**WHAT IS EXPECTED:**
Present the count of lines in the entries below that hold "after", and present nothing else.

Source records:
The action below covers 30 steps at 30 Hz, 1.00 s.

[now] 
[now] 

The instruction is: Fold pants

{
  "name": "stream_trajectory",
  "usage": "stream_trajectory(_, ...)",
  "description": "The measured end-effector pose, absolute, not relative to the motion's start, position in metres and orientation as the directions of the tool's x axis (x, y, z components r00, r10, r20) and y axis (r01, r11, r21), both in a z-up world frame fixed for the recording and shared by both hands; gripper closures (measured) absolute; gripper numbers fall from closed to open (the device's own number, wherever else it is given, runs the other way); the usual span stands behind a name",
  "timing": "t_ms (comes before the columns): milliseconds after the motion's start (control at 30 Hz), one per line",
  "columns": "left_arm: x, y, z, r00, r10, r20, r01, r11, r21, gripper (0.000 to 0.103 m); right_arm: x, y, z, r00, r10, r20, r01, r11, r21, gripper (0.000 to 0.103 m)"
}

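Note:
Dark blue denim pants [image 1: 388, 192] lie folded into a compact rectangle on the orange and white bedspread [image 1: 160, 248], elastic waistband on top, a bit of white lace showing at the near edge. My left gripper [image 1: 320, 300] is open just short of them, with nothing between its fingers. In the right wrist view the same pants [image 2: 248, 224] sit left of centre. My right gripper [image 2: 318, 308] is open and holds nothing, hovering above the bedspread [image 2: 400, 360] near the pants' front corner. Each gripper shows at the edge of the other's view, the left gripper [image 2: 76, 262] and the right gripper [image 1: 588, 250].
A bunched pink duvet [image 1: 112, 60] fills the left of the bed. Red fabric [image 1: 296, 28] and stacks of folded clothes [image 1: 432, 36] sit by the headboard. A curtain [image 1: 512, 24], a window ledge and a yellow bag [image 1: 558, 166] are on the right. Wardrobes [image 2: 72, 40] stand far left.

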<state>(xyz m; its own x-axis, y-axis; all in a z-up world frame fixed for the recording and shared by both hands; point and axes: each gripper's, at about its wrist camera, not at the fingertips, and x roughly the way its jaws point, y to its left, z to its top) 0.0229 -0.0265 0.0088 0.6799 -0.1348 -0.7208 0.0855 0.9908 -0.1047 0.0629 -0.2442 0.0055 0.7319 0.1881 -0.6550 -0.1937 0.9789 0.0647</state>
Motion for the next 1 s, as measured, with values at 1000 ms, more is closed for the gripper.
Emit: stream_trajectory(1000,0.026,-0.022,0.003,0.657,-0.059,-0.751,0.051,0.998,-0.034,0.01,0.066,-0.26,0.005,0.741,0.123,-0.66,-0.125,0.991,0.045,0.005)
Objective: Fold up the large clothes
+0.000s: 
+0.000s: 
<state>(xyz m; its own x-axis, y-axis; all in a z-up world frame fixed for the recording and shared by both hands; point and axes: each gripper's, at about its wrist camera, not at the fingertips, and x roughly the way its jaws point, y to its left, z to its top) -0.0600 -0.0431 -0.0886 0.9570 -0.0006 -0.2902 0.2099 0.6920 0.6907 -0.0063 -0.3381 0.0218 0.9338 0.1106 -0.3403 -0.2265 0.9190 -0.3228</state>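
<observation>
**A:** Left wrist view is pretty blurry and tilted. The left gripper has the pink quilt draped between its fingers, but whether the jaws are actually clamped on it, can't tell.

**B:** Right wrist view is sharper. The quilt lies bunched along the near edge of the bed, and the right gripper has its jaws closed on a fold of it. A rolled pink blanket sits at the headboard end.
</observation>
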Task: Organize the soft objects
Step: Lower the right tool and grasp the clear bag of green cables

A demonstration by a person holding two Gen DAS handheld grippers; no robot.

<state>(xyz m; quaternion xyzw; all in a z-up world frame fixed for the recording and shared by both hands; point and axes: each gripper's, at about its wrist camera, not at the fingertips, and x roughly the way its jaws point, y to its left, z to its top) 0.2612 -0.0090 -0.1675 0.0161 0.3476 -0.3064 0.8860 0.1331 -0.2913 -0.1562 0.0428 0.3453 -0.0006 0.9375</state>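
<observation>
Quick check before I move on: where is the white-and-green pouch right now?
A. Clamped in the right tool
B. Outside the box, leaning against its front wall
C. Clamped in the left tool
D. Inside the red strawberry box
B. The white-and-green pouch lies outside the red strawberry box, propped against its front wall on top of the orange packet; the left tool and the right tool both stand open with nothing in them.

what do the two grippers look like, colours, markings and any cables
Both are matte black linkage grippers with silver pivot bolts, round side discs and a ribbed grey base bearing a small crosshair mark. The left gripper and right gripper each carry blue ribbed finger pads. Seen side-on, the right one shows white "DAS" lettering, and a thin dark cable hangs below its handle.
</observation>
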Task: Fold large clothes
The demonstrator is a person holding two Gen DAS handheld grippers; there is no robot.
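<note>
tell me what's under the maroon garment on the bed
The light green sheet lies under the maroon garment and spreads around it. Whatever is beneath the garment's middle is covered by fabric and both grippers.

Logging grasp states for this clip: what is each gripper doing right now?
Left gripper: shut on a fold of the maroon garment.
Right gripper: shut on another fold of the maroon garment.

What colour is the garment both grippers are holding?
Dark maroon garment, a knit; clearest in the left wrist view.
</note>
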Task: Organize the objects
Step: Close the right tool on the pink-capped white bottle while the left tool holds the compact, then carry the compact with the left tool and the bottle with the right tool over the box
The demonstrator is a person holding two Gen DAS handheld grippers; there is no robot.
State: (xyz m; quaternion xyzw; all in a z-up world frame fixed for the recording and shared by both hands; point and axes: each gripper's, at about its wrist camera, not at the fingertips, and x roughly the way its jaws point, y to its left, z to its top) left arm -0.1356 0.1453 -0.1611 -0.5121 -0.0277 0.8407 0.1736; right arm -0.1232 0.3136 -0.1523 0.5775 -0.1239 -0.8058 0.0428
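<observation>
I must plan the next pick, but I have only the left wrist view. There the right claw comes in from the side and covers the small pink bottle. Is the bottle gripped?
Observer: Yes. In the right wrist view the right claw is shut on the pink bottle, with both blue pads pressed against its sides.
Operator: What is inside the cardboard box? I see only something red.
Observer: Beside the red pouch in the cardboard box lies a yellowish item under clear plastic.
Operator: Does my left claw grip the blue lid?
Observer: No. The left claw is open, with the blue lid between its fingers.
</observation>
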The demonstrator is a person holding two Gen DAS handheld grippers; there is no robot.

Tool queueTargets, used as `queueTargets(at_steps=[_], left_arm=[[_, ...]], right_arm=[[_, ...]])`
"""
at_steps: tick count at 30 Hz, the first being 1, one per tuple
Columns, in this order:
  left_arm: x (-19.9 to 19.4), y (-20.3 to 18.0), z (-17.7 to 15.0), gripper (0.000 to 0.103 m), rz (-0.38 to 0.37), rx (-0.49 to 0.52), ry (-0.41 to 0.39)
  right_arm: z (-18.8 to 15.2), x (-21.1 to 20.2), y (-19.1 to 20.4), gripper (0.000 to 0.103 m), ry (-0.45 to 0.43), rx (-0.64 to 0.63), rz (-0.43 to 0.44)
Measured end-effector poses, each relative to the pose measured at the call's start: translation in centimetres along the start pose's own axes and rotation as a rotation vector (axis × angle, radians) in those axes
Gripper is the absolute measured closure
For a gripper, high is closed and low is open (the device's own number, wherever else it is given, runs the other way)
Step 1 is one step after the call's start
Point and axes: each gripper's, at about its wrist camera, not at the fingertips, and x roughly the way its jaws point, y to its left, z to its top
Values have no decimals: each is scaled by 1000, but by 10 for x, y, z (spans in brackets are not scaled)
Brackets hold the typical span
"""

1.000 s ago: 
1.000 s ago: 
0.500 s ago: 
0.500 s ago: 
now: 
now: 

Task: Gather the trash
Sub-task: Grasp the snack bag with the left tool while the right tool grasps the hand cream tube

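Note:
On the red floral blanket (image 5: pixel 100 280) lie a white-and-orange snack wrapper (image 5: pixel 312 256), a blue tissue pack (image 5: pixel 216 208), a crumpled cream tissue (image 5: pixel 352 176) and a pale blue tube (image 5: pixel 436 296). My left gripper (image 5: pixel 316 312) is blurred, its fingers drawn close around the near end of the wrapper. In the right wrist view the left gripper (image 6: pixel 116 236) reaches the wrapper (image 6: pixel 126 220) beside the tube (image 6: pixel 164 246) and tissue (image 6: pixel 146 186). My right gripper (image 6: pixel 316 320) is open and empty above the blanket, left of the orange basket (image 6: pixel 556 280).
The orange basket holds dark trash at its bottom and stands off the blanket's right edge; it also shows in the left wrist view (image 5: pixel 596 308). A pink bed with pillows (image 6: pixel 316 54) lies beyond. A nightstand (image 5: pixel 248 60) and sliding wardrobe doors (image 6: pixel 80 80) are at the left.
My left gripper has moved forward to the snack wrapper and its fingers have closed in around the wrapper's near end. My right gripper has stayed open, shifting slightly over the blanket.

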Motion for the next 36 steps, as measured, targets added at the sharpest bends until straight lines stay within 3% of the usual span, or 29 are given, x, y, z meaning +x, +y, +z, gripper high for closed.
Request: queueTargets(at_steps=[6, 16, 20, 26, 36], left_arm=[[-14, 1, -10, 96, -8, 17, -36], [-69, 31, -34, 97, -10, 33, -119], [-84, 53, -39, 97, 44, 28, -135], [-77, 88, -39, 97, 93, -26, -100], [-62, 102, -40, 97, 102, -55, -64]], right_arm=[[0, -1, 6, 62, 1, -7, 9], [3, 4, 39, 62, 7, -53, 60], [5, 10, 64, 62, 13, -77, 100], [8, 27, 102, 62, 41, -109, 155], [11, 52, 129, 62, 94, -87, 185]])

**WRITTEN ANSWER:**
2